PROBLEM TO SOLVE: All of the data below should be repeated exactly. Pictures should not be included.
____________________
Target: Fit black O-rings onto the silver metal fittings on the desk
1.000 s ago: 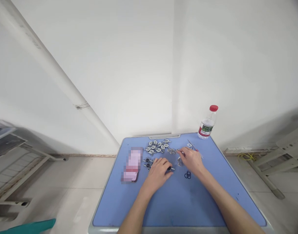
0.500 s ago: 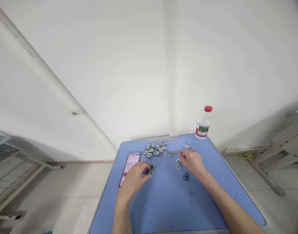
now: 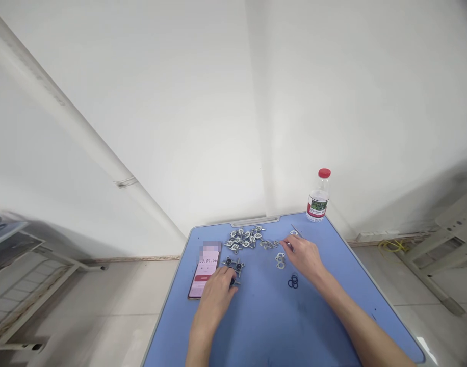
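Note:
My left hand (image 3: 217, 289) is curled around a small metal fitting with a black round centre (image 3: 232, 281), low over the blue table; its fingers hide part of it. Just beyond lie more such black-centred fittings (image 3: 238, 266). My right hand (image 3: 304, 256) has its fingers pinched together at the right end of a row of small metal screws (image 3: 269, 244); whatever is between the fingertips is too small to make out. Below its fingers are flat metal flange plates (image 3: 281, 261) and several black rubber rings (image 3: 293, 282).
A heap of metal fittings (image 3: 244, 237) sits at the table's back. On the left lies a phone (image 3: 203, 278) with a running timer. A red-capped bottle (image 3: 318, 201) stands at the back right corner, near a thin rod (image 3: 295, 229) and another plate. The wall (image 3: 218, 127) borders the far edge.
My left hand has moved slightly nearer to me with the fitting, uncovering the black-centred fittings and more of the phone. My right hand stays by the screws, its fingers drawn in more tightly.

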The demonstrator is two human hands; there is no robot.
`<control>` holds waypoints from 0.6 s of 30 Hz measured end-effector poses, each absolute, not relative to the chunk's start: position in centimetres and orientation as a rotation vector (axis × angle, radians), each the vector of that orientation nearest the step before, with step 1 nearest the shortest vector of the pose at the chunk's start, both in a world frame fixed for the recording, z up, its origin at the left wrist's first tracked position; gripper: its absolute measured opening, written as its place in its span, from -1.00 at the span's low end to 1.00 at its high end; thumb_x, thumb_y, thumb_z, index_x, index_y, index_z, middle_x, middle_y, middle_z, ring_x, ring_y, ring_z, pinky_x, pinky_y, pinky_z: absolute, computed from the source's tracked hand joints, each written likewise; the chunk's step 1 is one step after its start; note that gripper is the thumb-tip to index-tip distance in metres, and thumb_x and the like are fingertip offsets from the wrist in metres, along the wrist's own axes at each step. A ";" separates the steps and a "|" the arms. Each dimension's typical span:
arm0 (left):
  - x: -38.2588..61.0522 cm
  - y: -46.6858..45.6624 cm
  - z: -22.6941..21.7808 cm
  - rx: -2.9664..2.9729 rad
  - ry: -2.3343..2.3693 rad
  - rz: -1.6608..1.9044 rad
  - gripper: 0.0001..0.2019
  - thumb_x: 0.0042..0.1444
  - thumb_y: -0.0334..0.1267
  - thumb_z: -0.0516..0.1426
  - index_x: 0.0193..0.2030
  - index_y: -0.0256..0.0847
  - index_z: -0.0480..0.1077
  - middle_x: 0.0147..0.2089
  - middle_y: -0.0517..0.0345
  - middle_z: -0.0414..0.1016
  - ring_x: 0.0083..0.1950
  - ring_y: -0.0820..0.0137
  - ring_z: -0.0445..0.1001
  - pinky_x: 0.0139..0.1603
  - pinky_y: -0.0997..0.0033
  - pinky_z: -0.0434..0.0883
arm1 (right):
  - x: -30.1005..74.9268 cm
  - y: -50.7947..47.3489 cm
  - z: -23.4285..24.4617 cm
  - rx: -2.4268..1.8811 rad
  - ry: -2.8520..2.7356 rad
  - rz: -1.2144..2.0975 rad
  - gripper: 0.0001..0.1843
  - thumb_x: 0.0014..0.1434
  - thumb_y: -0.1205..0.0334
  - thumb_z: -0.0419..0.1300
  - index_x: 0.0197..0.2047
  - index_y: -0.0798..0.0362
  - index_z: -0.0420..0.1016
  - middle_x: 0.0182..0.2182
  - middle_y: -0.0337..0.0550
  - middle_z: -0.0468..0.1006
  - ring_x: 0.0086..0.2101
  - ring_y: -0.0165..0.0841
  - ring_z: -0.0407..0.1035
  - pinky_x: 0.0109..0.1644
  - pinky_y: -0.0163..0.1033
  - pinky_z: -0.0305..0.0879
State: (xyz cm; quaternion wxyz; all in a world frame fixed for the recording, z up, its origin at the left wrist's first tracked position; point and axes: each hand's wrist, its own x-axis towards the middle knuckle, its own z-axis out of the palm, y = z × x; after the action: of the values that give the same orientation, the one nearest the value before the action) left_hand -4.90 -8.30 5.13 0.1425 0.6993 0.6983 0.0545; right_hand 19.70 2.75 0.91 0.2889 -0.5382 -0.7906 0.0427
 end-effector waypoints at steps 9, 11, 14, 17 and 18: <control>-5.1 -7.9 3.7 2.108 2.066 0.351 -0.80 0.09 -0.49 0.11 -0.15 -0.21 0.38 -0.08 0.07 0.36 -0.06 0.26 0.40 -0.05 0.23 0.36 | 19.7 2.8 0.7 -1.437 -2.098 0.115 -0.72 0.29 0.17 0.03 -0.37 0.02 0.49 -0.43 -0.19 0.57 -0.47 -0.38 0.41 -0.47 -0.30 -0.08; -4.7 -8.0 3.8 2.182 2.028 0.398 -0.74 0.10 -0.50 0.11 -0.09 -0.16 0.40 -0.03 0.08 0.35 0.00 0.26 0.37 0.01 0.20 0.35 | 19.8 2.9 0.6 -1.434 -2.099 0.106 -0.70 0.30 0.15 0.01 -0.37 0.03 0.49 -0.43 -0.18 0.57 -0.48 -0.38 0.41 -0.47 -0.30 -0.08; -4.3 -7.7 3.7 2.301 1.920 0.409 -0.63 0.10 -0.51 0.10 -0.01 -0.02 0.42 0.10 0.11 0.32 0.13 0.23 0.30 0.09 0.13 0.31 | 19.8 2.9 0.4 -1.417 -2.109 0.102 -0.67 0.31 0.14 -0.01 -0.38 0.03 0.48 -0.44 -0.17 0.57 -0.49 -0.38 0.40 -0.47 -0.30 -0.08; -4.2 -7.2 3.1 2.302 1.911 0.366 -0.65 0.10 -0.51 0.10 -0.05 -0.03 0.46 0.14 0.10 0.32 0.18 0.19 0.27 0.11 0.09 0.30 | 19.8 2.9 0.5 -1.406 -2.116 0.100 -0.66 0.32 0.14 -0.03 -0.38 0.03 0.48 -0.44 -0.17 0.56 -0.48 -0.38 0.40 -0.47 -0.30 -0.07; -4.2 -7.1 2.9 2.287 1.925 0.362 -0.66 0.10 -0.51 0.10 -0.06 -0.04 0.47 0.14 0.09 0.32 0.19 0.19 0.26 0.11 0.08 0.30 | 19.8 2.9 0.5 -1.409 -2.113 0.098 -0.67 0.32 0.14 -0.03 -0.38 0.03 0.48 -0.44 -0.18 0.56 -0.48 -0.38 0.41 -0.47 -0.30 -0.06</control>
State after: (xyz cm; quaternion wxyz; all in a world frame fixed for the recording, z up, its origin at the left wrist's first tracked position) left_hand -4.21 -7.12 2.94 0.0653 0.7580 0.6378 0.1200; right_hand 19.82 2.89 0.50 0.2957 -0.5295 -0.7943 0.0367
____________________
OUTPUT FOR THIS TASK:
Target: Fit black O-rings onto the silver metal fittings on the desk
1.000 s ago: 
0.500 s ago: 
now: 
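Note:
My left hand (image 3: 217, 289) is curled around a small metal fitting with a black round centre (image 3: 232, 281), low over the blue table; its fingers hide part of it. Just beyond lie more such black-centred fittings (image 3: 238, 266). My right hand (image 3: 304, 256) has its fingers pinched together at the right end of a row of small metal screws (image 3: 269, 244); whatever is between the fingertips is too small to make out. Below its fingers are flat metal flange plates (image 3: 281, 261) and several black rubber rings (image 3: 293, 282).
A heap of metal fittings (image 3: 244, 237) sits at the table's back. On the left lies a phone (image 3: 203, 278) with a running timer. A red-capped bottle (image 3: 318, 201) stands at the back right corner, near a thin rod (image 3: 295, 229) and another plate. The wall (image 3: 218, 127) borders the far edge.
My left hand has moved slightly nearer to me with the fitting, uncovering the black-centred fittings and more of the phone. My right hand stays by the screws, its fingers drawn in more tightly.
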
The demonstrator is two human hands; there is no robot.
`<control>` holds waypoints from 0.6 s of 30 Hz measured end-effector poses, each absolute, not relative to the chunk's start: position in centimetres and orientation as a rotation vector (axis × angle, radians), each the vector of that orientation nearest the step before, with step 1 nearest the shortest vector of the pose at the chunk's start, both in a world frame fixed for the recording, z up, its origin at the left wrist's first tracked position; gripper: its absolute measured opening, written as its place in its span, from -1.00 at the span's low end to 1.00 at its high end; thumb_x, thumb_y, thumb_z, index_x, index_y, index_z, middle_x, middle_y, middle_z, ring_x, ring_y, ring_z, pinky_x, pinky_y, pinky_z: absolute, computed from the source's tracked hand joints, each written likewise; the chunk's step 1 is one step after its start; note that gripper is the thumb-tip to index-tip distance in metres, and thumb_x and the like are fingertip offsets from the wrist in metres, along the wrist's own axes at each step. A ";" separates the steps and a "|" the arms. Each dimension's typical span:
arm0 (left):
  - x: -38.2588..61.0522 cm
  - y: -46.6858..45.6624 cm
  - z: -22.6941..21.7808 cm
  - rx: -2.9664..2.9729 rad
  - ry: -2.3343..2.3693 rad
  - rz: -1.6608..1.9044 rad
  - gripper: 0.0001..0.2019
  - thumb_x: 0.0042..0.1444
  - thumb_y: -0.0334..0.1267
  - thumb_z: -0.0516..0.1426
  - index_x: 0.0193..0.2030
  - index_y: -0.0256..0.0847
  - index_z: -0.0480..0.1077
  - middle_x: 0.0147..0.2089
  - middle_y: -0.0517..0.0345
  - middle_z: -0.0414..0.1016
  - ring_x: 0.0083..0.1950
  - ring_y: -0.0820..0.0137
  - ring_z: -0.0445..0.1001
  - pinky_x: 0.0139..0.1603
  - pinky_y: -0.0997..0.0033
  - pinky_z: -0.0434..0.0883
arm1 (right):
  - x: -30.1005..74.9268 cm
  - y: -50.7947..47.3489 cm
  - z: -23.4285..24.4617 cm
  - rx: -2.4268..1.8811 rad
  - ry: -2.8520..2.7356 rad
  - rz: -1.2144..2.0975 rad
  - gripper: 0.0001..0.1843
  - thumb_x: 0.0014..0.1434
  - thumb_y: -0.1205..0.0334
  - thumb_z: -0.0419..0.1300
  - index_x: 0.0197..0.2047
  - index_y: -0.0798..0.0362
  - index_z: -0.0420..0.1016
  - middle_x: 0.0182..0.2182
  - middle_y: -0.0337..0.0550
  - middle_z: -0.0468..0.1006
  - ring_x: 0.0086..0.2101
  - ring_y: -0.0165..0.0841
  - ring_z: -0.0407..0.1035
  - pinky_x: 0.0109..0.1644
  - pinky_y: -0.0163..0.1033
  - pinky_z: -0.0305..0.0879
State: (xyz cm; quaternion wxyz; all in a world frame fixed for the recording, z up, its origin at the left wrist's first tracked position; point and axes: each hand's wrist, its own x-axis towards the middle knuckle, its own z-axis out of the palm, y = z × x; after the action: of the values that give the same orientation, the one nearest the value before the action) left_hand -4.90 -8.30 5.13 0.1425 0.6993 0.6983 0.0545; right_hand 19.70 2.75 0.91 0.2889 -0.5382 -0.7906 0.0427
 end-effector waypoints at steps 9, 11, 14, 17 and 18: <control>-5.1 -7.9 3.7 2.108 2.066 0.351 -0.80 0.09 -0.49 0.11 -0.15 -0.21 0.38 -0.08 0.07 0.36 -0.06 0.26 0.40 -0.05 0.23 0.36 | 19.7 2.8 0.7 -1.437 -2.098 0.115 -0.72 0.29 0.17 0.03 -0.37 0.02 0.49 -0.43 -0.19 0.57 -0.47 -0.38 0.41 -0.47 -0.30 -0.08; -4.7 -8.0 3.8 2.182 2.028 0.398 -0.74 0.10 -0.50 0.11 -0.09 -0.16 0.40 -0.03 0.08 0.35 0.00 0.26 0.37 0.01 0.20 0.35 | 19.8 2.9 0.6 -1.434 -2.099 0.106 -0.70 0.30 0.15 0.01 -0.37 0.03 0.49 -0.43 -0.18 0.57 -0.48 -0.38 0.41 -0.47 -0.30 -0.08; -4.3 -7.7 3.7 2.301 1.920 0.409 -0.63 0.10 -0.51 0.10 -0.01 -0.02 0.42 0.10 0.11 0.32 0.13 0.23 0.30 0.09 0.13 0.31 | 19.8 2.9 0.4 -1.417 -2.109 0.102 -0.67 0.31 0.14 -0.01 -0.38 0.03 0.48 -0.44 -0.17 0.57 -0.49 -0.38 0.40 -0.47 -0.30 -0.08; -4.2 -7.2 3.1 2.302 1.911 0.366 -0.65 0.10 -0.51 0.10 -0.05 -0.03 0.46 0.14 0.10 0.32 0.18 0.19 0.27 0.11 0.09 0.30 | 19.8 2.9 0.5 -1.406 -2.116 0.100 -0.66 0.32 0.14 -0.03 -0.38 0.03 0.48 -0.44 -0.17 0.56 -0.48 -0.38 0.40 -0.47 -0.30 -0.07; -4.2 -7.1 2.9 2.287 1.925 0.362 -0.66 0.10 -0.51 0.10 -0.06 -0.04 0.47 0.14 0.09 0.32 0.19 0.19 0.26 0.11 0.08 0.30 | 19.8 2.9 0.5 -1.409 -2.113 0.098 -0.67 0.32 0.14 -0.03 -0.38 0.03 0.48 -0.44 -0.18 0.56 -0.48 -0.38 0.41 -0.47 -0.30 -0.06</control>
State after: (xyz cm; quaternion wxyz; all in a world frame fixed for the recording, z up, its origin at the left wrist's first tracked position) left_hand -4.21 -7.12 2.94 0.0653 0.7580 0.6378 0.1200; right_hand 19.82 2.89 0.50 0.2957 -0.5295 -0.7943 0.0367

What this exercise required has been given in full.